C’est un étrange sentiment de se découvrir soudain en personnage de BD. De journaliste, je suis devenue actrice, très modeste, de l’histoire hors du commun d’un jeune réfugié syrien. D’autant plus qu’on n’a guère l’habitude à l’AFP de se mettre en avant. Et en plus, je ne me reconnais pas. Normal, le dessinateur ne m’a jamais vue.
Les rencontres, les hasards et la chance font le quotidien de notre métier. Je veux parler d’ un jeune homme assez exceptionnel, Haytham al-Aswad, de quelques causes chères au cœur d’une journaliste, de la passion d’un grand reporter, ex-otage des djihadistes en Syrie. Et du destin improbable d’une dépêche AFP écrite en 2015, devenue un an plus tard Bande Dessinée.
"Haytham, une jeunesse syrienne" est parue chez Dargaud à la rentrée. Un jeune réfugié en France y raconte son enfance en Syrie sous la dictature de Bachar El Assad, puis son exil en France. Authentique, quelque part entre "l’Arabe du futur" de Riad Sattouf, et le "Persepolis" de Marjane Satrapi, sur une enfance iranienne.
Depuis mon retour de poste à Athènes en 2013, je suis très préoccupée par le sort des réfugiés en Europe, qu’on a d’abord appelé les "migrants".
La Grèce, en crise aigûe, est devenue l’Ellis Island de l’Europe, accueillant réfugiés afghans, pakistanais, et surtout syriens. Malgré les mobilisations individuelles pour accueillir dignement ces damnés de la guerre et de la pauvreté, le racisme monte. Nous avons couvert les premiers naufrages en mer.
Lorsque je rentre à Paris, personne ne semble très sensible au sujet. Jusqu’à ce que la vague migratoire arrive en France via la route des Balkans. J’ai alors l’impression d’assister aux mêmes invectives et récupérations politiciennes qu’en Grèce.
Arrive l’attentat contre les journalistes de Charlie Hebdo en janvier 2015, je me promets alors d’essayer d’être à la hauteur du défi lancé à notre profession et à la liberté d’expression, menacée par les extrémismes de tous bords. Tenter de faire comprendre un monde qui devient incompréhensible, dénouer les fils de la violence qui pénètre la vie de chacun. (...)
Haytham est un lycéen modèle, comme on en rêve dans la rubrique "Education", que j’ai couverte au service des informations générales au début des années 2000. Tellement heureux de lire ce qu’il veut en France, d’apprendre à penser, de découvrir des auteurs, des philosophes.

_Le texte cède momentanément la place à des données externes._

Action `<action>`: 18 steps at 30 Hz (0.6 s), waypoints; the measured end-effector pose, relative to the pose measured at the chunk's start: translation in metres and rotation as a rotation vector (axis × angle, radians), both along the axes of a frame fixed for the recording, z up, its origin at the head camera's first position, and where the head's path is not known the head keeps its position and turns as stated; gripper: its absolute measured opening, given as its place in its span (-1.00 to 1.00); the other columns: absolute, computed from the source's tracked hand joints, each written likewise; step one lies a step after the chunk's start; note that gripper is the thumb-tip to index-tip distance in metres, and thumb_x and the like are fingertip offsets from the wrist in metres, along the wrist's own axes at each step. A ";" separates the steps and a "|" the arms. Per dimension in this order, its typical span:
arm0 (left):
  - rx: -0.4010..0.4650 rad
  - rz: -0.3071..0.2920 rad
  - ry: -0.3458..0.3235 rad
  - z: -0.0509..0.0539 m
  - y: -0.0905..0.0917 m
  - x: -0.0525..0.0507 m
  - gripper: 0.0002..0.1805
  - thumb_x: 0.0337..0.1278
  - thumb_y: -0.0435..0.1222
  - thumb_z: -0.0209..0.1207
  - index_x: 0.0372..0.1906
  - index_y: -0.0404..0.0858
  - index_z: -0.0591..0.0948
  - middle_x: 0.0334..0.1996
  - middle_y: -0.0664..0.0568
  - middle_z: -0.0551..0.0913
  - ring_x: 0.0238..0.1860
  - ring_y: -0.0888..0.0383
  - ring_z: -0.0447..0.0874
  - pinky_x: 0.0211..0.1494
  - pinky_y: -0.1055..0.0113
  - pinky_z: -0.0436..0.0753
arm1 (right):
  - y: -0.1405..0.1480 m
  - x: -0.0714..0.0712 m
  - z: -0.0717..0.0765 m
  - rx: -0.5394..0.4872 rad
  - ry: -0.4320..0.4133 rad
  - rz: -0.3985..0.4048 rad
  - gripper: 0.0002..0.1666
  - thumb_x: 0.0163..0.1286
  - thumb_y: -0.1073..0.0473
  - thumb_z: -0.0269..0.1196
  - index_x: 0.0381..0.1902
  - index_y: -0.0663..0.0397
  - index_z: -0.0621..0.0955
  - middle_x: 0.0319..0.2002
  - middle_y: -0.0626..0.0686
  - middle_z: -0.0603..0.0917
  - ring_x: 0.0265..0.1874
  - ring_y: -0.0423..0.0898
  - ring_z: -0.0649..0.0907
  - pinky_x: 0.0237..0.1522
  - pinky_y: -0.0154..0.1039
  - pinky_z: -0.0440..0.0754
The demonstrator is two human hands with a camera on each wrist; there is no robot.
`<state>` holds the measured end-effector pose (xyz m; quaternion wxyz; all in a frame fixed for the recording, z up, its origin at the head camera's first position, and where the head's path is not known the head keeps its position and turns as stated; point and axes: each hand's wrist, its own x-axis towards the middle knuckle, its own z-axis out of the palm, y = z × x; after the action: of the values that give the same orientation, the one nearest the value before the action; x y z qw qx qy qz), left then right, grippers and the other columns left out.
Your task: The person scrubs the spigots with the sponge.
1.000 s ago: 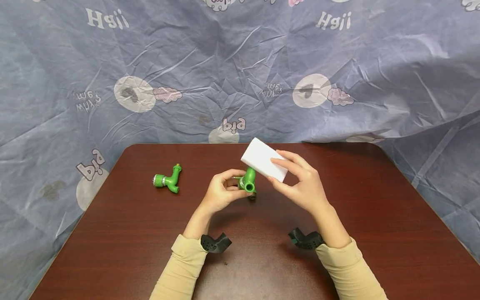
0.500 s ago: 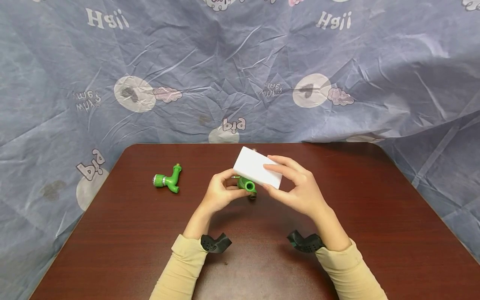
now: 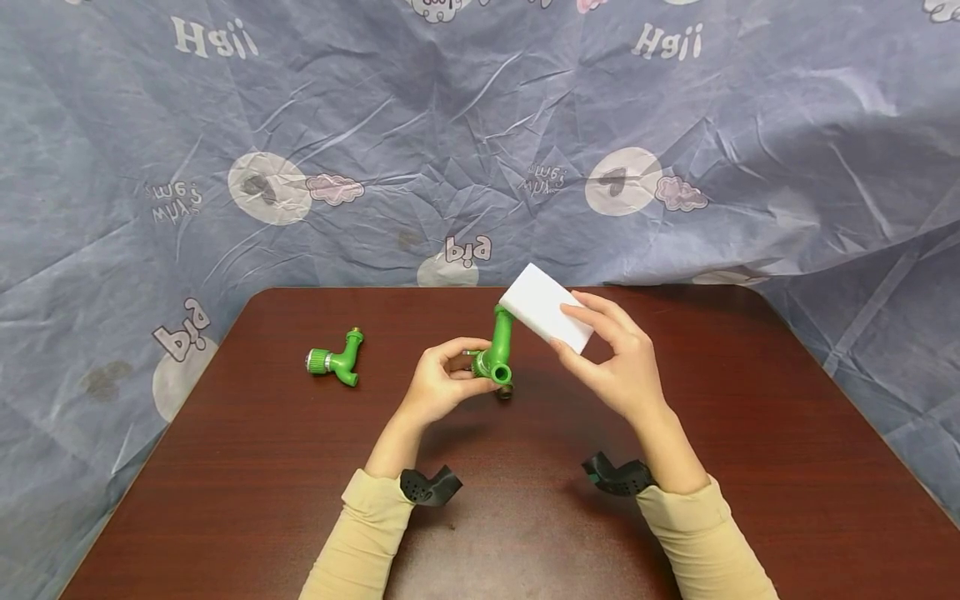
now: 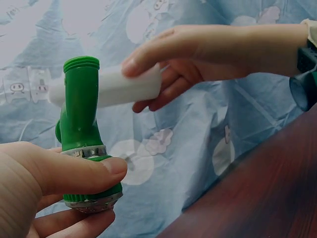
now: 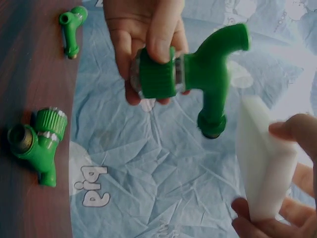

Il me raconte les cours d’éducation civique en Syrie où il devait mémoriser par cœur la bonne parole de Hafez et Bachar el Assad. Il me raconte les manifestations auxquelles il a participé à Deraa en 2011. Il avait alors à peine 16 ans. (...)
Et ce détail qui l’a particulièrement frappé : "J’ai vu un papier par terre dans un bus, avec la photo de Nicolas Sarkozy. Tout le monde piétinait le papier, et il ne se passait rien. En Syrie, c’était inimaginable. On pouvait se faire emprisonner pour avoir marché sur une photo de Bachar el Assad". (...)
Aujourd’hui, Haytham est en deuxième année de mathématiques à la faculté d’Orsay. Loin des citronniers de son enfance. Mais je suis sûre qu’il fera quelque chose de grand, un jour.
Il m’a offert le plus beau prix de journalisme que je ne recevrai jamais. Une dédicace de la BD, mêlant le "tu" et le "vous" : "Tu m’as donné la chance de m’exprimer (...) Vous m’avez donné la liberté ! Merci infiniment pour tout".